### What to do
Pull out every line in the data that has the string "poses" in it.
*** Available data ***
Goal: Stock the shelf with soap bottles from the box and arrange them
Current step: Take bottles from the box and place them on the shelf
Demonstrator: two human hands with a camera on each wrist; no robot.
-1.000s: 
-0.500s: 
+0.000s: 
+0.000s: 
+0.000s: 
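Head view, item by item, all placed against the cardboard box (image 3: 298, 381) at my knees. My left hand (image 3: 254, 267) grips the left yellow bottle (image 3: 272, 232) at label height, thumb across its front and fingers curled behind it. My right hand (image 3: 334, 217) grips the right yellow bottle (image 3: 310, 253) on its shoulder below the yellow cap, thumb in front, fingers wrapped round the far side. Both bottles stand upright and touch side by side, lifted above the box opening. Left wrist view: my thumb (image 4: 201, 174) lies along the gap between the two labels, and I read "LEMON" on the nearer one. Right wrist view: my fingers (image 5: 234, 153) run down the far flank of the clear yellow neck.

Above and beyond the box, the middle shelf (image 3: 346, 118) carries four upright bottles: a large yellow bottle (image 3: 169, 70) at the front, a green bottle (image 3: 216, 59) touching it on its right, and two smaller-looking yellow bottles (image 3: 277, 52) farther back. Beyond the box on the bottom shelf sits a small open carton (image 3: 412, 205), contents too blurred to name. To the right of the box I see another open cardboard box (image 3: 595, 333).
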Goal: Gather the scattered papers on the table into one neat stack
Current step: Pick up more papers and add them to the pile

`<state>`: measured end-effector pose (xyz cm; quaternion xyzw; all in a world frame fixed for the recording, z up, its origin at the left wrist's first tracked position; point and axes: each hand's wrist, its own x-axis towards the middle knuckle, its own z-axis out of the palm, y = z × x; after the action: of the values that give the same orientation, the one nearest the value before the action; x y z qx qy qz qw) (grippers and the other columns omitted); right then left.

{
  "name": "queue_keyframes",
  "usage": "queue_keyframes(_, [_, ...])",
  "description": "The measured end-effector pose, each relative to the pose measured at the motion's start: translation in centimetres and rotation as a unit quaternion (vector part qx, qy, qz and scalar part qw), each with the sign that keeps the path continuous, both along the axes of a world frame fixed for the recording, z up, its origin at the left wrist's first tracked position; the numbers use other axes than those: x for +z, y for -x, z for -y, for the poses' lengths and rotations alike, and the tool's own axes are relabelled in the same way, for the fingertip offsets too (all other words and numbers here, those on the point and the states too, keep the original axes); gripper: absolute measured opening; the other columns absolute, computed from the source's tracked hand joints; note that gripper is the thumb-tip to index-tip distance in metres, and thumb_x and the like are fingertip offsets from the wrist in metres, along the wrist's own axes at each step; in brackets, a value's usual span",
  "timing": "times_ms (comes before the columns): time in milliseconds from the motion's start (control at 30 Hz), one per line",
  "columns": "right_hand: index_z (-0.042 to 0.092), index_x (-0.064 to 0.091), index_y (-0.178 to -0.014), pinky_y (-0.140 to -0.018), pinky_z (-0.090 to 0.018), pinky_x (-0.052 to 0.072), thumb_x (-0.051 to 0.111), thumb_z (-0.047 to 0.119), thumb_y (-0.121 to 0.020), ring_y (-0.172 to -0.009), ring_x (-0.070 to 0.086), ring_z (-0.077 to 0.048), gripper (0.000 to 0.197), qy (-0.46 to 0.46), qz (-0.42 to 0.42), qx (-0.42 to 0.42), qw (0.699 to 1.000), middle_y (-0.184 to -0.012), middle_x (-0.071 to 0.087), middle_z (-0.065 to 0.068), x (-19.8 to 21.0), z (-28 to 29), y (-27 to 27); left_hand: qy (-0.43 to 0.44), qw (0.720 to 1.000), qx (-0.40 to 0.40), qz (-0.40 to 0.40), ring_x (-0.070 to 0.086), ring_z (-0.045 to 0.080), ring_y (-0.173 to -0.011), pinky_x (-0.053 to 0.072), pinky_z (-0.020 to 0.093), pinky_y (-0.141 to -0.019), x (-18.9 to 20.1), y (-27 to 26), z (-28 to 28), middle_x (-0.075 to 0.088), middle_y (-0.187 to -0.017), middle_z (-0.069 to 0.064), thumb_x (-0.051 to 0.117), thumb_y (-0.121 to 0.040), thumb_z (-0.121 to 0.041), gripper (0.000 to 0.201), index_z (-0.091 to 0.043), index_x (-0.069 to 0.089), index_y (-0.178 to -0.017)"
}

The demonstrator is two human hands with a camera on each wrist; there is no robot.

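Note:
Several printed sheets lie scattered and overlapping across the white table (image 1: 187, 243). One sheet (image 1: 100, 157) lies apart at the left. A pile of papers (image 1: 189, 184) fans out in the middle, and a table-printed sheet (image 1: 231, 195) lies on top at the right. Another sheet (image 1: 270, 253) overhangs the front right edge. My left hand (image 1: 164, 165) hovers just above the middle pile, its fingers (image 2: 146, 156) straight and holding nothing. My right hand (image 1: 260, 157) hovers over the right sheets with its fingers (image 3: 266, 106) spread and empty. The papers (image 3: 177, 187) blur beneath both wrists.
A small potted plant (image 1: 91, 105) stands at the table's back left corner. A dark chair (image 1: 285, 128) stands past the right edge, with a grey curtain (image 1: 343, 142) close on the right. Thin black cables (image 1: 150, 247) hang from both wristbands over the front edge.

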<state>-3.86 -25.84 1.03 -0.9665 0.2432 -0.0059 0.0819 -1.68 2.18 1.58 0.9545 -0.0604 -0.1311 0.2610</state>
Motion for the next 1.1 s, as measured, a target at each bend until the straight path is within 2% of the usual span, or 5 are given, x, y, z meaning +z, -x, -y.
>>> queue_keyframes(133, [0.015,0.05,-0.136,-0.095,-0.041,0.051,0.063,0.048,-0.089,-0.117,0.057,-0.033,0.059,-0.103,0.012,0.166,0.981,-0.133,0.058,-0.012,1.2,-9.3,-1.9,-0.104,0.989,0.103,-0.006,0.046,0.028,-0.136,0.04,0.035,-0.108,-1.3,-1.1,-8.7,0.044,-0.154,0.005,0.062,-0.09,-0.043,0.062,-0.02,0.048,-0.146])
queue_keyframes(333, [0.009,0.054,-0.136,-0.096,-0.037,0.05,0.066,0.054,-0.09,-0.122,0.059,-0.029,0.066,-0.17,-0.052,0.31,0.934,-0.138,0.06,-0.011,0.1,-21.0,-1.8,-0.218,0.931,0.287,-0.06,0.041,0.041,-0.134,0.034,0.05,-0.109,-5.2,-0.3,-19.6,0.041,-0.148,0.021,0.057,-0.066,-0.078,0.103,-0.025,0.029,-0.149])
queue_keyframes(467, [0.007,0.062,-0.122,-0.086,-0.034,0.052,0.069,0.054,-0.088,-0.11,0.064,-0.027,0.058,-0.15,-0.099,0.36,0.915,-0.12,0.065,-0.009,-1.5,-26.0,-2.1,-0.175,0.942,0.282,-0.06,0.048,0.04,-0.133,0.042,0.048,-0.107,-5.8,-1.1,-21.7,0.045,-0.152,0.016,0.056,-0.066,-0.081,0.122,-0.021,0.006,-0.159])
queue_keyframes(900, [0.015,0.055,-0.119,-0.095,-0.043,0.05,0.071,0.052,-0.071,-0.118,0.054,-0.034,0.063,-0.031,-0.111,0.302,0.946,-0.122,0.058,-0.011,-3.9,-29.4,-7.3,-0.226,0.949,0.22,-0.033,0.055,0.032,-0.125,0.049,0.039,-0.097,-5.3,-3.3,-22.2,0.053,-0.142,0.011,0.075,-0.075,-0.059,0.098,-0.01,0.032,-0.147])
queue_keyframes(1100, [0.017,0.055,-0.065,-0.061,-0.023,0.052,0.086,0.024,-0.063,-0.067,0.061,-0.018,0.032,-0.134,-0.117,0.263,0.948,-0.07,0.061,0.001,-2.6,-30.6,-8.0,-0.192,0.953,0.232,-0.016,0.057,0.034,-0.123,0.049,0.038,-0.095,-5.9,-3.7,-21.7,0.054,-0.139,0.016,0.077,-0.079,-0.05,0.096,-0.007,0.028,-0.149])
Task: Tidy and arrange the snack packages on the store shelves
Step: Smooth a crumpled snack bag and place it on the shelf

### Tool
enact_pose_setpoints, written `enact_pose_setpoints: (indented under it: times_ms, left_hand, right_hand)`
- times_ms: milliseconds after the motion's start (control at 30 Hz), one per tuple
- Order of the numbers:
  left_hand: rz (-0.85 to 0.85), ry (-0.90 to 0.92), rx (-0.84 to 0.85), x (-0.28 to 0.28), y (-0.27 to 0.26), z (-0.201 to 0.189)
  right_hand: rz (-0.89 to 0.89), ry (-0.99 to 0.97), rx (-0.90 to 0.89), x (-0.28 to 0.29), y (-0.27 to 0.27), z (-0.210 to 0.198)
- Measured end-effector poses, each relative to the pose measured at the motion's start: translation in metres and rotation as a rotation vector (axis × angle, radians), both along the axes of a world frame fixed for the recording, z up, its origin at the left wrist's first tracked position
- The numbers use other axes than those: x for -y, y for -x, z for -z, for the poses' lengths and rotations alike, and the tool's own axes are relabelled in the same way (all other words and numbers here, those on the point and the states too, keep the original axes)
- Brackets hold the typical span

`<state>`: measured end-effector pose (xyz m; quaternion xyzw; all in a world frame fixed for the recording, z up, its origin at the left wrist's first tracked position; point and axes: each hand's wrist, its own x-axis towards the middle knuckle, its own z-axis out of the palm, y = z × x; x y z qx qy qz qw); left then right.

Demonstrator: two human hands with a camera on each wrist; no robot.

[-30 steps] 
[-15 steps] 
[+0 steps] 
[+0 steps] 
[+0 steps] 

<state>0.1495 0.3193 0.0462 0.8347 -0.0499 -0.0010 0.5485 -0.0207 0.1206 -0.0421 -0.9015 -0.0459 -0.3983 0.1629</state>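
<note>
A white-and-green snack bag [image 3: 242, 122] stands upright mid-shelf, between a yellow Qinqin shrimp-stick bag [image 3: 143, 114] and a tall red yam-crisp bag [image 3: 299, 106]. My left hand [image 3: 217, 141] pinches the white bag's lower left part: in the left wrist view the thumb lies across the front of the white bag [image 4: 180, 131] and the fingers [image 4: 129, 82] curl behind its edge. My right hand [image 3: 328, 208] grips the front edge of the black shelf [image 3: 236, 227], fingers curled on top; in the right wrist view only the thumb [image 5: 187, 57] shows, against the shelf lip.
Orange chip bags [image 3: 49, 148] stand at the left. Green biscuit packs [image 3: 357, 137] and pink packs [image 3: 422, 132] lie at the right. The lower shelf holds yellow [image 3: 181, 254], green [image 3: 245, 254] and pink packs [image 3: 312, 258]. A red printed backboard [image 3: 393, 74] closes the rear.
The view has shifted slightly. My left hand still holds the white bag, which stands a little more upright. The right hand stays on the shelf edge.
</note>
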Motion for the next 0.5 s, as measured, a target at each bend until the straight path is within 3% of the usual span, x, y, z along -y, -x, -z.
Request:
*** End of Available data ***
### Task output
  "description": "The measured end-effector pose, each relative to the pose measured at the motion's start: translation in centimetres and rotation as a unit quaternion (vector part qx, qy, qz and scalar part qw), each with the sign that keeps the path continuous, both along the axes of a world frame fixed for the recording, z up, its origin at the left wrist's first tracked position; the numbers use other axes than those: x for +z, y for -x, z for -y, for the poses' lengths and rotations alike, and the tool's own axes are relabelled in the same way, for the fingertip offsets too (all other words and numbers here, those on the point and the states too, keep the original axes); gripper: absolute measured opening; the other columns absolute, computed from the source's tracked hand joints; note that gripper is the thumb-tip to index-tip distance in metres, and thumb_x and the like are fingertip offsets from the wrist in metres, along the wrist's own axes at each step; in brackets, a value's usual span",
- Measured end-effector poses, each relative to the pose measured at the motion's start: translation in metres and rotation as a rotation vector (axis × angle, radians), both along the axes of a world frame fixed for the recording, z up, its origin at the left wrist's first tracked position
- The numbers use other axes than those: x for -y, y for -x, z for -z, for the poses' lengths and rotations alike, and the tool's own axes are relabelled in the same way (all other words and numbers here, those on the point and the states too, keep the original axes)

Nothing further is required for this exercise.